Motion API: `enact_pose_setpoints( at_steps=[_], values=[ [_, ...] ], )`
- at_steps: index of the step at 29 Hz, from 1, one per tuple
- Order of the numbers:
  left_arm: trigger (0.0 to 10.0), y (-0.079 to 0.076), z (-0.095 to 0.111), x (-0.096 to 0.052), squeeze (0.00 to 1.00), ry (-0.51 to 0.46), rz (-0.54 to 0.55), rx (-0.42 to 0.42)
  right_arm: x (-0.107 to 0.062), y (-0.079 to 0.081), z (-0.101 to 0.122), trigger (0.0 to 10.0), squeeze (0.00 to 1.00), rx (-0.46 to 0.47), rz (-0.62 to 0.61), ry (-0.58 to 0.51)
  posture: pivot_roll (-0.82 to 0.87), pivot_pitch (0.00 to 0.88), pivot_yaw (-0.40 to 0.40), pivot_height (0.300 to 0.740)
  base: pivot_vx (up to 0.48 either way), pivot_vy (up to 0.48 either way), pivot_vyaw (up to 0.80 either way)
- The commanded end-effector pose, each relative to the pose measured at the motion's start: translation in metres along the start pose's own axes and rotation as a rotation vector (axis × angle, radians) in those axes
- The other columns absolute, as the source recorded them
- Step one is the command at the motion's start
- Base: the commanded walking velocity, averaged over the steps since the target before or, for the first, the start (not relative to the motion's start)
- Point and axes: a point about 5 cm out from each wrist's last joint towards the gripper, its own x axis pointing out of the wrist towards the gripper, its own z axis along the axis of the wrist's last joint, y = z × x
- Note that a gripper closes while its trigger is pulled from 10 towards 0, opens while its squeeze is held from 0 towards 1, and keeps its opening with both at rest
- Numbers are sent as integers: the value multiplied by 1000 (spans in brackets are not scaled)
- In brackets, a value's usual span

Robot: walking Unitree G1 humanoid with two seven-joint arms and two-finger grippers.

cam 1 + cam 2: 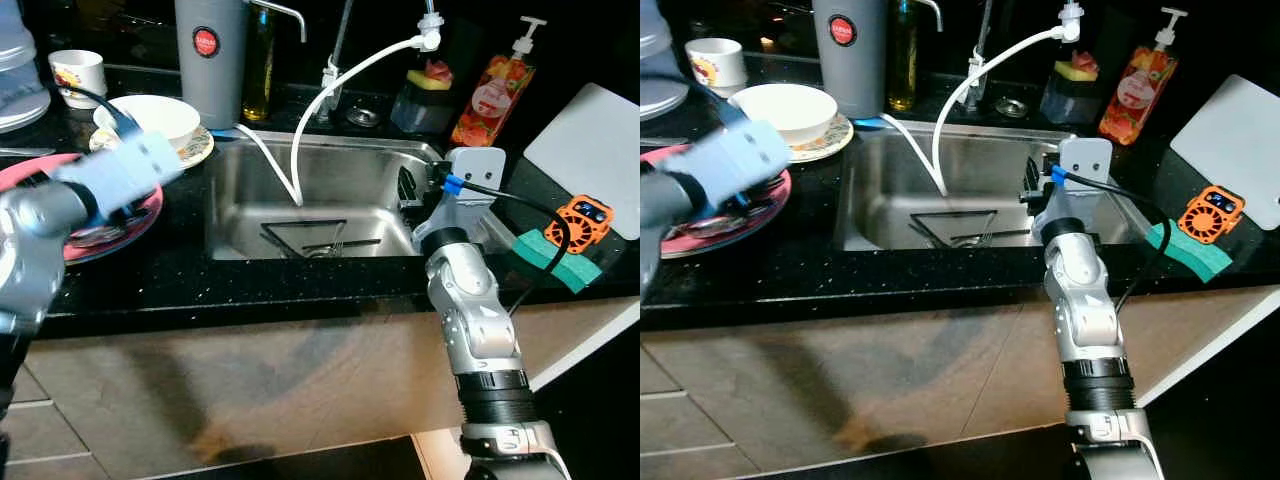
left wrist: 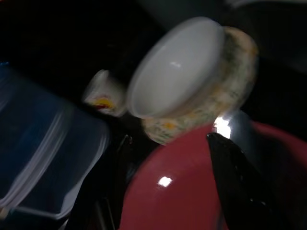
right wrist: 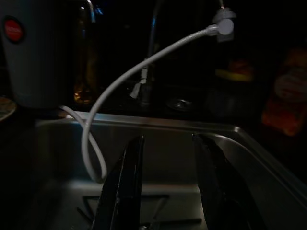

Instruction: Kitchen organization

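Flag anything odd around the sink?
A white hose droops from up by the tap down into the steel sink rather than being stowed. A triangular wire rack lies on the sink bottom. No spills or damage are apparent.

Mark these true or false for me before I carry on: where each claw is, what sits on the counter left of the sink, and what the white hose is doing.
1. The right claw hangs over the sink, fingers apart. True.
2. The white bowl sits inside the sink. False: it rests on a patterned plate on the counter left of the sink.
3. The white hose runs down into the sink. True.
4. The left claw grips the soap bottle. False: it is over the red plate, far from the bottle.
5. The green sponge lies left of the sink. False: it lies to the right.
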Motion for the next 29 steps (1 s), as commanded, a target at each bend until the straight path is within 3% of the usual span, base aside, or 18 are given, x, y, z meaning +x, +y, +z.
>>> enact_pose_setpoints(
  at_steps=[1,2,3,4,6,7,8,9,10,17,19,20,24,25,26,27,29],
  values=[
    [10000,-4,1,4,0,-14,5,-27,1,-2,0,10000,0,2,-10,-6,124,0,-135,740,0,0,0],
    [10000,14,5,16,0,-36,139,-190,0,-3,0,10000,0,8,-30,-11,111,0,-102,740,0,0,0],
    [10000,20,5,20,0,-34,183,-265,-2,-3,-1,10000,0,9,-38,-11,111,0,-102,740,0,0,0],
    [10000,20,5,20,0,-34,183,-265,-2,-3,-1,10000,0,9,-38,-11,111,0,-102,740,0,0,0],
    [10000,29,-2,27,0,-11,196,-518,-6,-5,-2,10000,0,14,-58,-11,98,0,-76,740,0,0,0],
    [10000,29,-2,27,0,-11,196,-518,-6,-5,-2,10000,0,14,-58,-11,98,0,-76,740,0,0,0],
    [10000,31,-4,29,0,-14,188,-600,-7,-6,-3,10000,0,15,-68,-11,98,0,-76,740,0,0,0],
    [10000,31,-4,29,0,-14,188,-600,-7,-6,-3,10000,0,15,-68,-11,98,0,-76,740,0,0,0],
    [10000,31,-5,33,0,-24,155,-652,-8,-7,-4,10000,0,16,-79,-11,96,0,-61,740,0,0,0],
    [10000,39,3,49,0,-95,87,-578,-10,-10,-4,10000,0,18,-115,-26,79,0,-11,740,0,0,0],
    [10000,43,8,51,0,-93,36,-456,-13,-14,-3,10000,0,16,-138,-36,66,0,17,740,0,0,0],
    [10000,43,8,51,0,-93,36,-456,-13,-14,-3,10000,0,16,-138,-36,66,0,17,740,0,0,0],
    [10000,48,11,50,0,-66,-69,-202,-21,-20,-4,10000,0,2,-169,-34,45,0,36,740,0,0,0],
    [10000,48,11,50,0,-66,-69,-202,-21,-20,-4,10000,0,2,-169,-34,45,0,36,740,0,0,0],
    [10000,48,10,47,0,-74,-188,-93,-24,-23,-5,10000,0,-5,-183,-33,41,0,48,740,0,0,0],
    [10000,49,7,44,0,-69,-262,-51,-26,-24,-5,10000,0,-8,-191,-34,42,0,64,740,0,0,0],
    [10000,49,5,42,0,-69,-298,-38,-27,-24,-5,10000,0,-7,-196,-34,44,0,77,740,0,0,0]
  ],
)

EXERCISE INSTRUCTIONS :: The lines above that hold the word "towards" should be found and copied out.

YOUR RESPONSE ::
- Point and axes: a point about 5 cm out from each wrist's last joint towards the gripper, its own x axis pointing out of the wrist towards the gripper, its own z axis along the axis of the wrist's last joint, y = z × x
- Note that a gripper closes while its trigger is pulled from 10 towards 0, opens while its squeeze is held from 0 towards 1, and keeps its opening with both at rest

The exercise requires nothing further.